Robert Kilgaard, seorang akademisi Amerika dan mantan Presiden Universitas Pascasarjana Claremont mendefinisikan korupsi sebagai tingkah laku yang menyimpang dari tugas dan fungsinya karena keuntungan status atau yang menyangkut kelompok, tidak terbatas pada pribadinya saja. Kebijakan yang mereka buat dan sahkan adalah bagian sistem formal yang sah tetapi mengandung ruh jahat, membuat untung pihak kelompok kecil orang tertentu dan membuat menderita kelompok besar orang lainnya. Perilaku demikian itu juga menjadi bagian korupsi terselubung yang susah terendus tak terjerat hukum formal.

Namun sejatinya sebuah kritik harus diposisikan dan dipandnag sebagai bagian demokrasi dan dinamika bernegara. Pada dasarnya kritik dan gambar apapun tidak bermakna apa-apa. Dia bermakna setelah masing-masing orang memberikan nilai dan makna menurut posisinya berdiri.

Kritik BEM UI bisa dinilai sebagai yang berlebihan dan tidak mencerminkan insan akademis. Penilaian ini cocok bagi mereka yang saat ini duduk di parlemen.

Namun kritik BEM itu bisa pula mencerminkan sikap intelektualitas dan idealisme kaum terpelajar yang menganggap tidak perlu basa-basi dalam menyampaikan dan menyadarkan para wakil rakyat yang kerap bertopengkan kebaikan. Posisi ini cocok bagi elemen masyarakat lainnya, termasuk mahasiswa.

Etika dan adab yang dipertontonkan menjadi tidak penting ketika para wakil rakyat menapikan aspirasi rakyatnya dan memilih berkompromi dengan eksekutif yang lebih memihak kekuasaan oligarki. Sikap-sikap tersebut bukan saja mempertontonkan ketidaksopanan, tetapi cenderung sebagai sikap penghianatan dan lebih tidak etis dibanding kritik BEM UI.

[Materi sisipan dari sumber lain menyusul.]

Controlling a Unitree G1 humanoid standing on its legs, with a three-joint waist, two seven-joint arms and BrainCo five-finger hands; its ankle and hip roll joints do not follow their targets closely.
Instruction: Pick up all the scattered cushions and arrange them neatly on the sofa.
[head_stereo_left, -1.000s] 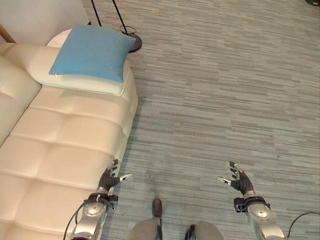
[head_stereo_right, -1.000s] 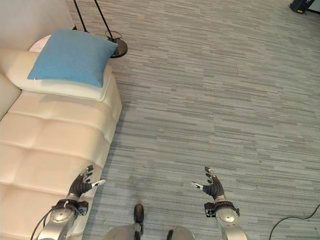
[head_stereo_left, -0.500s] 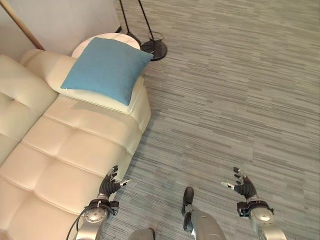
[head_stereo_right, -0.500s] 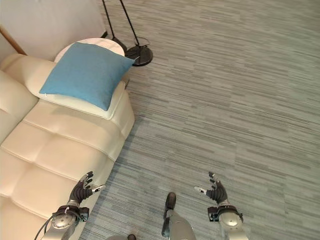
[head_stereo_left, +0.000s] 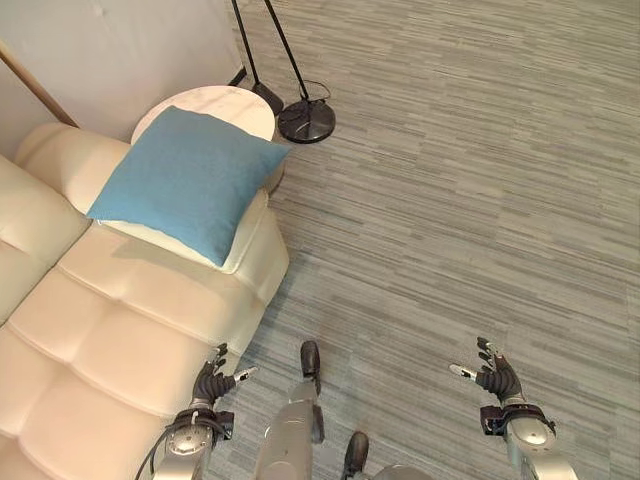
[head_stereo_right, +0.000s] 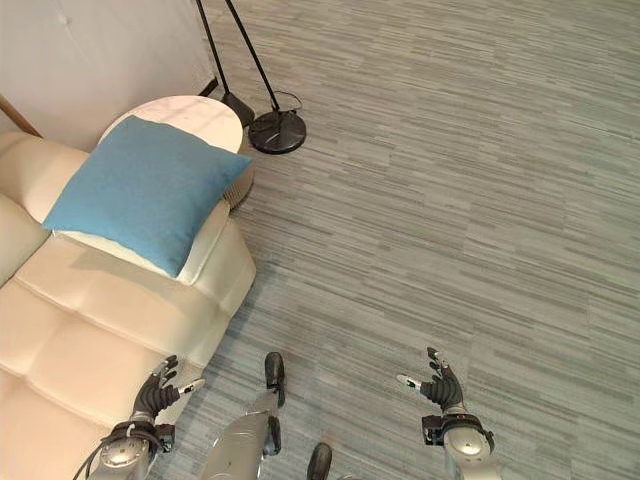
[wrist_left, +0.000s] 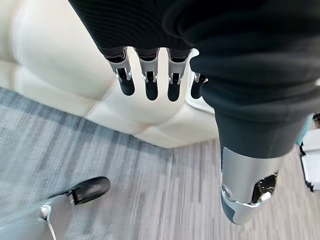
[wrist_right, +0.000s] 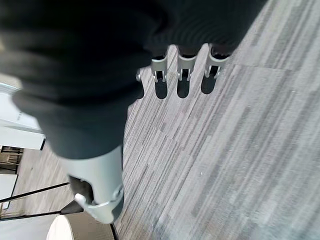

Reaksi dari BEM UI adalah imbas dari aksi pemerintah dan DPR yang tidak mengindahkan perintah Mahkamah Konstitusi (MK) sebagai kekuasaan kehakiman yang harus dipatuhi.

Sangat terang, jelas, dan tegas MK memerintahkan agar UU Cipta Kerja diperbaiki dalam jangka waktu dua tahun. MK juga menyatakan UU tersebut sebagai inkonstitusional bersyarat. Artinya apa? Bahwa UU Ciptaker itu tidak dapat diterapkan karena inkonstitusional sampai kemudian syarat-syarat yang diperintahkan dipenuhi hingga menjadi konstitusional.

Namun pemerintah bergeming. Perintah MK tidak dipenuhi dan dijalankan. Alih-alih memperbaiki UU Ciptaker, pemerintah mengeluarkan Perppu UU Ciptaker yang menurut BEM UI tidak memenuhi unsur dan syarat Perppu. Tidak ada kegentingan memaksa yang menjadi alasan terbitnya sebuah Perppu. Langkah pemerintah adalah sebuah akal-akalan dan otoritarian yang secara terang-terangan melawan kekuasaan kehakiman.

Sayangnya DPR yang menjadi kekuatan rakyat di parlemen mengamini sikap membangkang pemerintah. Legitimasi yang rakyat berikan kepada anggota DPR dijadikan alat bukan untuk mengawal kepentingan rakyat. Rakyat ditelikung dengan sikap kompromi menjadi gerbong tidak taat pada perintah MK.

Ihwal itulah yang kemudian membuat BEM UI menyindir keras dengan gambar meme Ketua DPR yang membuat penghuni Senayan kebakaran jenggot.

Tidak ada yang salah dengan sindiran BEM UI terhadap DPR melalui narasi gambar meme Puan Maharani sebagai simbol parlemen. Hal yang tidak tepat adalah kenapa DPR tersinggung, padahal yang sudah mereka lakukan adalah pembegalan terhadap perintah MK untuk memperbaiki UU Ciptaker, tapi tidak dilakukan.

Jika kita menakar nilai yang BEM UI kritik dengan apa yang DPR lakukan manakah di antara keduanya itu yang lebih tidak bernilai?